Irak'ta işçi sınıfının sosyalist örgütlenmesi, ülkenin en büyük ekonomik kaynağı olan petrol sektöründeki işçilerin daha 1940'lı yılların sonunda sendikalaşmasıyla başladı ve Arap dünyasının ender, kapsamlı sosyalist kitlesel işçi hareketi olarak Ortadoğu tarihine geçti.
Sosyalist işçi örgütlenmesi, uzunca bir dönem, İngilizlerin emrindeki kraliyete karşı, anti-emperyalist bir koalisyonun içinde mücadele etmiş olsa da kendi özerkliğini korumayı başardı.
Sosyalistlerin Petrol İşçileri Sendikası'nda örgütlenmesi; Arap dünyasında 50'lerde, Irak'ta ise 14 Temmuz 1958'de kraliyete karşı başlayan mücadelenin sonunda, Irak'ta kraliyetten cumhuriyete doğru evrilen bir rejim değişikliği gerçekleşti.
Kurulan ilk hükümette merkez sol, milliyetçiler ve sosyalistlerden oluşan bir koalisyon göreve geldi. Yeni hükümetin ilk adımları ise, kraliyet, İngiltere'ye bağımlılık ve hegemonya ilişkilerine son verilmesi; kapsamlı bir toprak reformu ile mevcut tarım arazilerinin küçük köylülere dağıtılması; bireysel hak ve özgürlüklerin tanınması ve kadınların erkeklerle eşit haklara sahip olduğunun ilan edilmesi oldu.
Toplumsal hareketin radikalleşerek yükselişi 1963 yılında zirveye ulaştı. Özellikle petrol sektörünün kamulaştırılmasıyla Irak burjuvazisinin tahammül sınırının zorlandığının göstergeleri ortaya çıkmaya başladı:
Baas Partisi'nin ordunun güçlü desteği ile Bağdat'ı bombalaması, koalisyonun sosyal demokrat başbakanı Kassem'in katledilişi, başta sosyalistler olmak üzere muhalif kesimlere yönelik saldırılar ile başlayan darbe, 9 ay süreyle görevde kalacak bir cuntayı getirdi. Irak'ta yeni, farklı bir rejim kuruluyordu...

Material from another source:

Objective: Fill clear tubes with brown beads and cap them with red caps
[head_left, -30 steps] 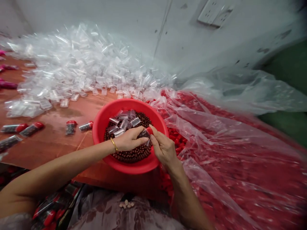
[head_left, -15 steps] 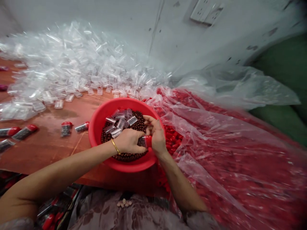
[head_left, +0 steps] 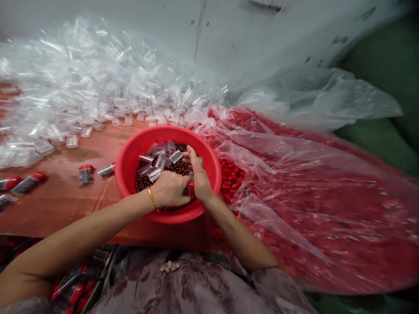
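My left hand is closed around a small clear bottle with a red cap, mostly hidden by the fingers. The capped end points right, toward the palm of my right hand. That hand has its fingers loosely stretched out and apart. Between the hands shows a small pale piece; I cannot make out whether it is held. Both hands are over a red basin containing dark brown beads and several clear empty bottles.
Clear bottles are heaped at the back left. Filled red-capped bottles lie left of the basin on the brown tabletop. Red caps lie at right, many under clear plastic sheeting. More capped bottles lie below the table edge.
Both hands have shifted slightly left, and my right palm has closed in on the red cap. The whole view has tilted down a little.
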Motion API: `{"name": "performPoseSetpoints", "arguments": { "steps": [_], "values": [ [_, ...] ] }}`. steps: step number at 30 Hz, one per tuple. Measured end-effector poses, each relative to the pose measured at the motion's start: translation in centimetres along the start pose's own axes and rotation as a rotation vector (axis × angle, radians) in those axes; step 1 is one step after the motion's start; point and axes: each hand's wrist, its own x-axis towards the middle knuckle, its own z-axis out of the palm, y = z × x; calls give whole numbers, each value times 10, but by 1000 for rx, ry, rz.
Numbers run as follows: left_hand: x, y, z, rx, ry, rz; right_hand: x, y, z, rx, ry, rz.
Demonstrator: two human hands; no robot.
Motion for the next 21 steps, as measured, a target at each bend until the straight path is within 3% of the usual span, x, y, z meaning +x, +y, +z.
{"name": "performPoseSetpoints", "arguments": {
  "steps": [4,7,10,14,21],
  "values": [
    [0,6,-1,-41,33,5,3,-3,-4,328,-165,251],
    [0,6,-2,-50,48,-6,5,-4,-10,394,-173,301],
    [-1,3,-5,-40,37,-37,6,-6,-18,334,-159,305],
    [-4,2,-9,-35,34,-91,11,-10,-23,221,28,179],
    [-2,6,-3,-35,-25,-20,11,2,9,224,-10,138]
  ]
}}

Bu rejimi, 1964 yılında Nasırcı muhalifler tasfiye edecek, bu kez Irak petrolünün İngiliz sermayesiyle yapılan bir anlaşma üzerinden kamulaştırılması gündeme gelecekti...

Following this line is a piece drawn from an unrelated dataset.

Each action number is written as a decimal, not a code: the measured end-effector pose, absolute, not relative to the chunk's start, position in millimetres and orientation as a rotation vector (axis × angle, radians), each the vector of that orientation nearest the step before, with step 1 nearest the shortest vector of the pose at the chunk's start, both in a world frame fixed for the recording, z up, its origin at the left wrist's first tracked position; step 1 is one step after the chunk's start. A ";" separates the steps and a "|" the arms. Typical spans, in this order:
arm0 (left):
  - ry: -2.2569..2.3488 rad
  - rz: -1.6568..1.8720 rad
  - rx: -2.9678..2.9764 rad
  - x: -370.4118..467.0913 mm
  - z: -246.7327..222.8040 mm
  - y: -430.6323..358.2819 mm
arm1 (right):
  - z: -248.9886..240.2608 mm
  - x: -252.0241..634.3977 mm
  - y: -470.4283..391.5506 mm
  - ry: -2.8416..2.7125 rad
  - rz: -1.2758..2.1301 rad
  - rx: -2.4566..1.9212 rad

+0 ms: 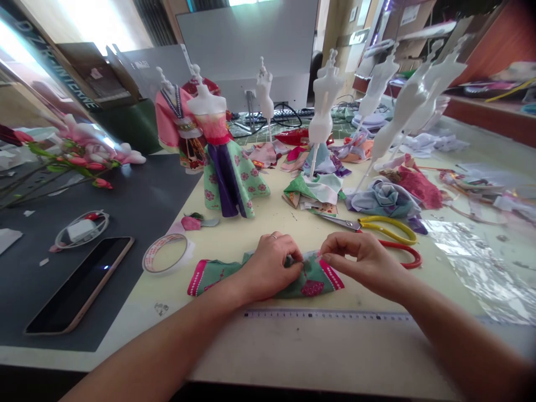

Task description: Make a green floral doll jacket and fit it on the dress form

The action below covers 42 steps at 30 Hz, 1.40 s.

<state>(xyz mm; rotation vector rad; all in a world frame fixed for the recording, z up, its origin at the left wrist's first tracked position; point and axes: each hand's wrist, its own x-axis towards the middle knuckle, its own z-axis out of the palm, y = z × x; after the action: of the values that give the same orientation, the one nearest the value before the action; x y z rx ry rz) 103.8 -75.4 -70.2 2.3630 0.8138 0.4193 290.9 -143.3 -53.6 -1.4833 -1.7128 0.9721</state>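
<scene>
Cloth (221, 273), green w/ pink trim (333, 277), L hand (274, 261) pinching it, R hand (362, 259) fingertips tog. at trim, scissors (359, 224) nearby.

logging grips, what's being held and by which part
Green cloth, near its middle, by the left hand; right hand at its pink edge, grip unclear.

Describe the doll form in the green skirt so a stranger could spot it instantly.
Find the big monitor at the back. In front of its left side stands the doll form. Unlike its pink-sleeved neighbour, it wears a green flowered skirt with a purple panel.
</scene>
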 end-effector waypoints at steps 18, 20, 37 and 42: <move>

1968 yılında bu rejim, Baas Partisi'nin 1968'de iktidarı yeniden ele geçirmesiyle farklı bir rejimle yer değiştirdi. Zaten ağır yara almış sosyalist hareket son darbeyi de yeni iktidardan aldı. Irak'ta, bugün hüküm süren kapitalist devletçi otoriter sistem yeniden yapılandırıldı.
Yeniden yapılandırma projelerinin "benzer" hedefleri
Irak'ta ve tüm Ortadoğu'da planlanan savaş ve değişim senaryoları ile başta Bosna Hersek olmak üzere eski Yugoslavya'da yaşanan savaş ve daha sonra devreye sokulan "Balkan İstikrar Paktı" gibi yeniden yapılandırma programları arasından amaçları bakımından fark olmadığı söylenebilir.
Hatta, AB öncülüğünde başlatılan ve halen yürürlükte olan, İsrail de dahil olmak üzere Akdeniz'e kıyıları bulunan tüm Ortadoğu ülkelerinin yanı sıra Afrika ülkelerini de kapsayan EuroMed Avrupa-Akdeniz Ortaklık Projesi'nin hedefi de ABD'nin Ortadoğu'daki hedefleriyle benzerlik taşıyor.
Güvenlik konusunun da bir ana başlık olarak ele alındığı proje faaliyetleri çerçevesinde, altyapı yatırımları adı altında bölge ülkelerinin askeri ve ekonomik haritalarının çoktan çıkarıldığı öngörülebiliyor.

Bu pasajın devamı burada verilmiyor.